** Opening Data segment block **
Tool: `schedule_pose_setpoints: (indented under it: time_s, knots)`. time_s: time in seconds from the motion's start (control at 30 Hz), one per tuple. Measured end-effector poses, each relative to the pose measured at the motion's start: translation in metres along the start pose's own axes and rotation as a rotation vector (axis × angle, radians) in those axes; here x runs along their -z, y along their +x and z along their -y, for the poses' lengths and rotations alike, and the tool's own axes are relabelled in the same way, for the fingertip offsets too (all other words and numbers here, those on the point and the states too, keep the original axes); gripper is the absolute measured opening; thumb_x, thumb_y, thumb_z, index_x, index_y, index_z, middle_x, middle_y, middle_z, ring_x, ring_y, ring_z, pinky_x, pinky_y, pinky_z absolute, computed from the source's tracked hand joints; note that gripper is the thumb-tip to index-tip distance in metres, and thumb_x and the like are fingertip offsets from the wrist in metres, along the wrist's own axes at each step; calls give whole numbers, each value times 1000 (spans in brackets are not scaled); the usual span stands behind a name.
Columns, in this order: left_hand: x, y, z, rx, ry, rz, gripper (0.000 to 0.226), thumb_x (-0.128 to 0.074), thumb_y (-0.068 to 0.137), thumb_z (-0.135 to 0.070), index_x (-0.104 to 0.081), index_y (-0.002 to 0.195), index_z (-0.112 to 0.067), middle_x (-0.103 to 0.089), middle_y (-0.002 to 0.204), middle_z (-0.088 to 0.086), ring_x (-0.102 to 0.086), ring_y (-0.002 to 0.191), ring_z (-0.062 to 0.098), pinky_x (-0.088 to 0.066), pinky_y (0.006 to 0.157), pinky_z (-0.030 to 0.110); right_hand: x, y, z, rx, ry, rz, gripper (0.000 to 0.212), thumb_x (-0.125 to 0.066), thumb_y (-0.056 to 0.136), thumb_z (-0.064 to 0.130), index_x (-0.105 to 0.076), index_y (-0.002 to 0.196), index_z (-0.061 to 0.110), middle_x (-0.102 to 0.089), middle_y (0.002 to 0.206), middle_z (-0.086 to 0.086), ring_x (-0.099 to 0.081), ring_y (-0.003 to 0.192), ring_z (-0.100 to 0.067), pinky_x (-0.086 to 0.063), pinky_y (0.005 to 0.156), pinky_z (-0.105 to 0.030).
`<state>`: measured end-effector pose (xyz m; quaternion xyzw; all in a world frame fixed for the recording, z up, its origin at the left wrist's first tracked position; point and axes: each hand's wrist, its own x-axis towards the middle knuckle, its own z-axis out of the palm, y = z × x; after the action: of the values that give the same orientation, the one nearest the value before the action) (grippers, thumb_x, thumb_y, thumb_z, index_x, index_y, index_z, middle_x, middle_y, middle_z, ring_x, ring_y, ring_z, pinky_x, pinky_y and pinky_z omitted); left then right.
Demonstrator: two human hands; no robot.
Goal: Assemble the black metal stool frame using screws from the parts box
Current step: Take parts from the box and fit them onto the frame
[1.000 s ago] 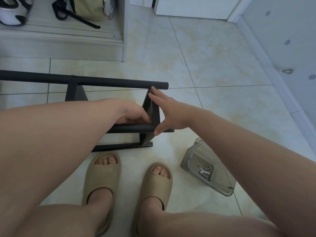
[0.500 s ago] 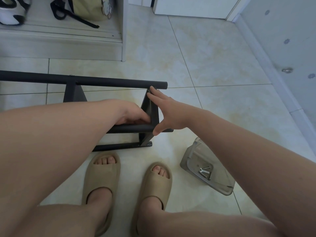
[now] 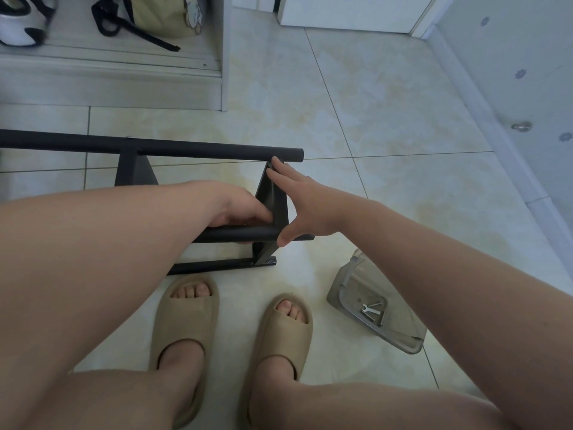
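Black metal stool frame lies on pale tiled floor just ahead of beige slippers. Left hand grasps its nearer tube; right hand, released, presses straight fingers on the end plate's outer edge. Clear plastic parts box sits apart rightward, open tile beyond the tube ends.

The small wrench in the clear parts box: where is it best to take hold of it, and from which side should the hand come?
Pinch the wrench by its thin shank with two fingers, coming from straight above into the parts box, whose top looks open. It lies flat on the bottom near a corner, so the walls would probably block a side approach.
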<state>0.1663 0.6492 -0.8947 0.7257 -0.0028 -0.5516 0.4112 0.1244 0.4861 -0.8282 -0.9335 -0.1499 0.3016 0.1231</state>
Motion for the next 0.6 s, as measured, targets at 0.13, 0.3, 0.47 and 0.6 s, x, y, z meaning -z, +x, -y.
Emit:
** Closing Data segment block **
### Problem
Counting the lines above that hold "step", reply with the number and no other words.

### Exercise solution
2